> _Work order_
Each line of the records needs to be written out exactly, with any image left out.

Supplied material START

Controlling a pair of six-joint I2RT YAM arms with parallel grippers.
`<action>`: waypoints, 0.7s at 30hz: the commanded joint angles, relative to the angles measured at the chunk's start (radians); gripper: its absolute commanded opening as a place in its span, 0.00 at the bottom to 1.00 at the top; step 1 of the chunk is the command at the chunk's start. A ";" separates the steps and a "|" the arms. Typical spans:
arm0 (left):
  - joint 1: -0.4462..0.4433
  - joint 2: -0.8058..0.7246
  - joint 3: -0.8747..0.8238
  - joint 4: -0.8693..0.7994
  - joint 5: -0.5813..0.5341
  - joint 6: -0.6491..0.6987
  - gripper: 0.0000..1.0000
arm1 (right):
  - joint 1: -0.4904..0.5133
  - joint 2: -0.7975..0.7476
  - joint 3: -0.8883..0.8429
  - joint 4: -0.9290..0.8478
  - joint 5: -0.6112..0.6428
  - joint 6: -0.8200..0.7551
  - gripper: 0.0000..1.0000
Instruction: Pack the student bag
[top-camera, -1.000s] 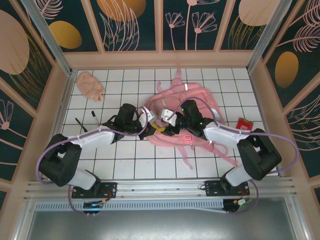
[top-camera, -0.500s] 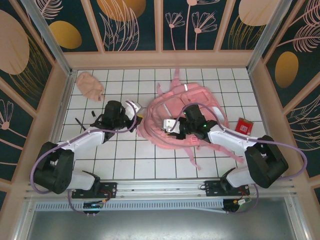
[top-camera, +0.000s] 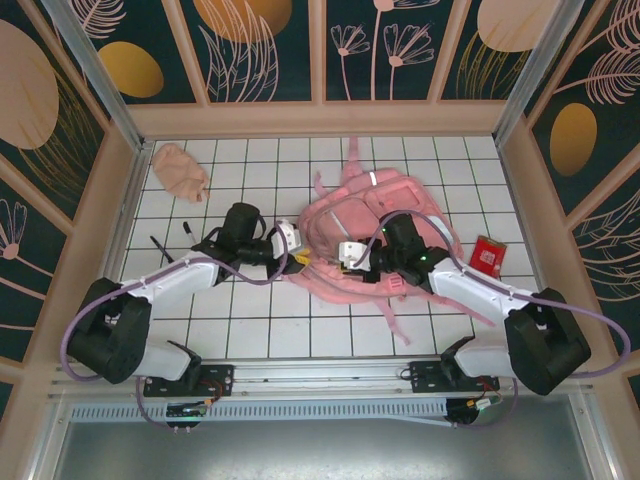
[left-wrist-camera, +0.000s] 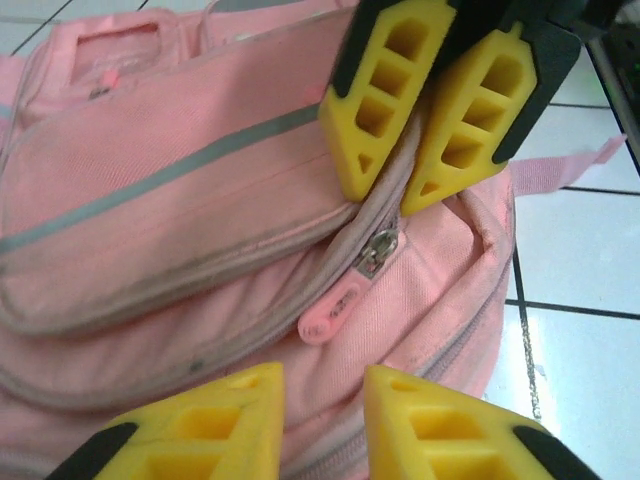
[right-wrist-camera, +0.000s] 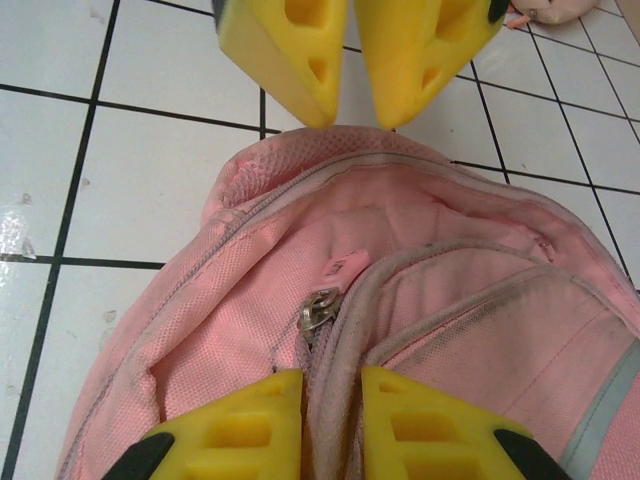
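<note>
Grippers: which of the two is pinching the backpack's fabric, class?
The right gripper: it is shut on a fold of the pink student bag by the zip. The left gripper hangs open at the bag's edge, holding nothing.

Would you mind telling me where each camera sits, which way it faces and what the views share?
Top external: above and behind the bases, looking down on the tiled table; both arms show, meeting at the student bag.
Left wrist: on the left arm, facing the bag's zip pull; left fingers at the bottom, right fingers opposite, pinching the bag.
Right wrist: facing back the other way; right fingers at the bottom, left fingers at the top.
Shared: both wrist views frame that zip pull.
</note>
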 joint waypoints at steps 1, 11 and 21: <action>-0.034 0.048 0.043 -0.046 0.017 0.163 0.22 | 0.005 -0.050 -0.004 0.063 -0.068 -0.002 0.00; -0.099 0.083 0.056 0.006 -0.090 0.253 0.27 | 0.011 -0.076 0.006 0.041 -0.058 -0.020 0.00; -0.120 0.045 -0.008 0.172 -0.238 0.186 0.36 | 0.018 -0.079 0.010 0.050 -0.068 -0.005 0.00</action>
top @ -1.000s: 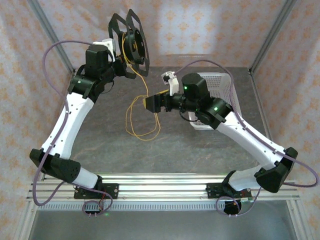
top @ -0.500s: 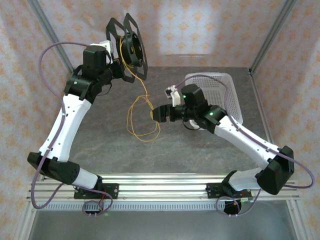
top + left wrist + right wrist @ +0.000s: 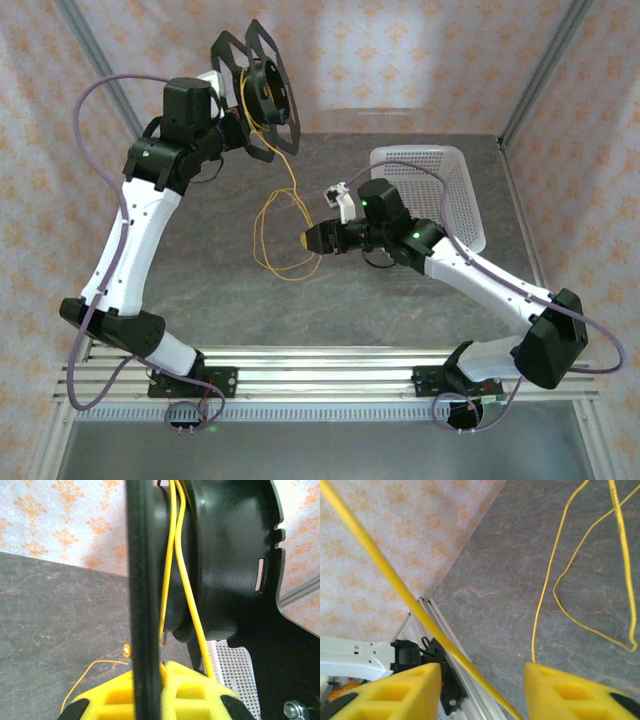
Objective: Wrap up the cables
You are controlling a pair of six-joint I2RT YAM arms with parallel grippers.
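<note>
right claw (image 3: 308, 240): spread, one strand of the yellow cable (image 3: 410, 599) running between its jaws, unpinched. counter (image 3: 400, 300), middle: most of that single cable lying in loose loops. white basket (image 3: 455, 165), far right: one. far left: left claw (image 3: 150, 680) clenched on the one black spool (image 3: 262, 85), raised; a couple of turns on, wrapping barely begun.

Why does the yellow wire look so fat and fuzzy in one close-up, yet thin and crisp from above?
Top external view: even soft light, the cable thin and sharp, shadows faint. Right wrist view: one strand runs close to the lens, so it blurs thick, while the loops on the table look crisp. Left wrist view: the black spool rim, close up, is a soft dark bar.
</note>
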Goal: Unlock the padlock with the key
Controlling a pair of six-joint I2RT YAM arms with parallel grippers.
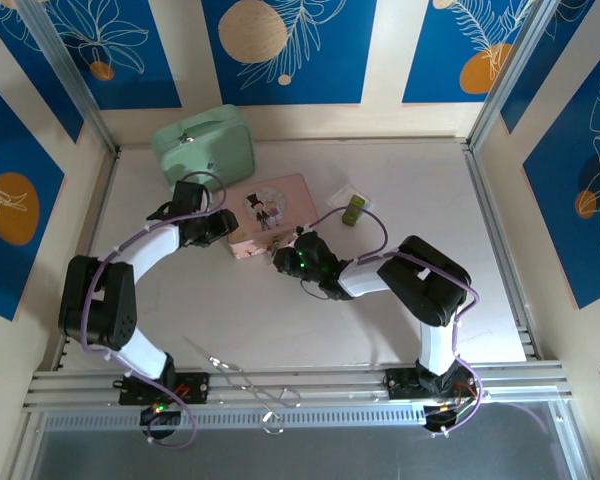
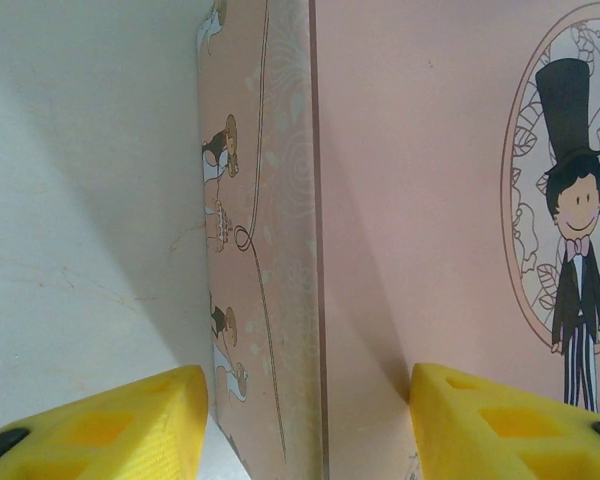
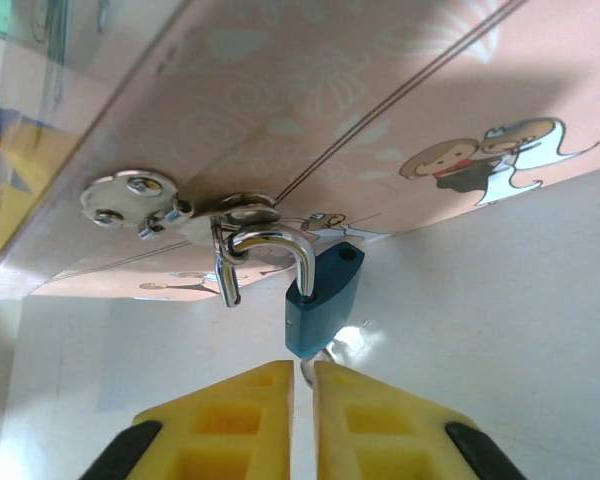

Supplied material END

> _Your response_
Controlling a pair of six-joint I2RT YAM arms with parallel grippers.
`<action>`: waypoints, 0.7s at 30hz: the commanded joint angles, relative to the angles measured at the chunk's start (radians); gripper: its absolute commanded opening as a place in its span, 0.00 at the bottom to 1.00 at the top; step 1 of the chunk is the command at the chunk's start. A ";" separates the steps and a "|" the arms. Typical spans:
arm0 (left):
  - joint 1: -0.4462..0.4433
  - joint 2: -0.8058..0.7246
  - joint 3: -0.8747..0.8238
  - joint 4: -0.8693..0.7994
  - joint 5: -0.5813..0.5341
  - joint 6: -0.6491..0.6987
  - gripper: 0.0000..1.0000
arm1 (right):
  - joint 1: -0.4904..0.5133
  - joint 2: -0.7975..0.7476
  - joint 3: -0.8883..0.8429
  - joint 4: -0.9290..0.8478
  - joint 5: -0.6112..0.6428
  - joint 6: -0.8200..0.7551
  - gripper: 0.0000..1.0000
Instruction: Pack the student bag
[top-camera, -1.000s] 
[top-camera, -0.500s] 
[top-camera, +0.000s] 
[left-wrist-camera, +0.000s] 
[right-wrist-camera, +0.000s] 
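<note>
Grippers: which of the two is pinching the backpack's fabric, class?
The right gripper: it is shut on a fold of the pink student bag by the zip. The left gripper hangs open at the bag's edge, holding nothing.

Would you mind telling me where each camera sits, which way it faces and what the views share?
Top external: above and behind the bases, looking down on the tiled table; both arms show, meeting at the student bag.
Left wrist: on the left arm, facing the bag's zip pull; left fingers at the bottom, right fingers opposite, pinching the bag.
Right wrist: facing back the other way; right fingers at the bottom, left fingers at the top.
Shared: both wrist views frame that zip pull.
</note>
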 joint waypoints at steps 1, 11 and 21: <action>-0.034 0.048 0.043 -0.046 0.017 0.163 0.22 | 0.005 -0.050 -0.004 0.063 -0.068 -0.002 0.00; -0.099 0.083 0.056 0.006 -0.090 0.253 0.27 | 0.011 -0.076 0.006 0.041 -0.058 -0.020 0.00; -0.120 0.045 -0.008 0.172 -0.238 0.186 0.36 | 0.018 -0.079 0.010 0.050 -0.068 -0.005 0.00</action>
top @ -1.000s: 
top @ -0.500s: 
top + left wrist + right wrist @ +0.000s: 
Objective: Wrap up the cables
You are controlling a pair of six-joint I2RT YAM arms with parallel grippers.
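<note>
right claw (image 3: 308, 240): spread, one strand of the yellow cable (image 3: 410, 599) running between its jaws, unpinched. counter (image 3: 400, 300), middle: most of that single cable lying in loose loops. white basket (image 3: 455, 165), far right: one. far left: left claw (image 3: 150, 680) clenched on the one black spool (image 3: 262, 85), raised; a couple of turns on, wrapping barely begun.

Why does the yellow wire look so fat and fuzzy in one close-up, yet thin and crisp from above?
Top external view: even soft light, the cable thin and sharp, shadows faint. Right wrist view: one strand runs close to the lens, so it blurs thick, while the loops on the table look crisp. Left wrist view: the black spool rim, close up, is a soft dark bar.
</note>
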Goal: Unlock the padlock with the key
Controlling a pair of six-joint I2RT YAM arms with parallel grippers.

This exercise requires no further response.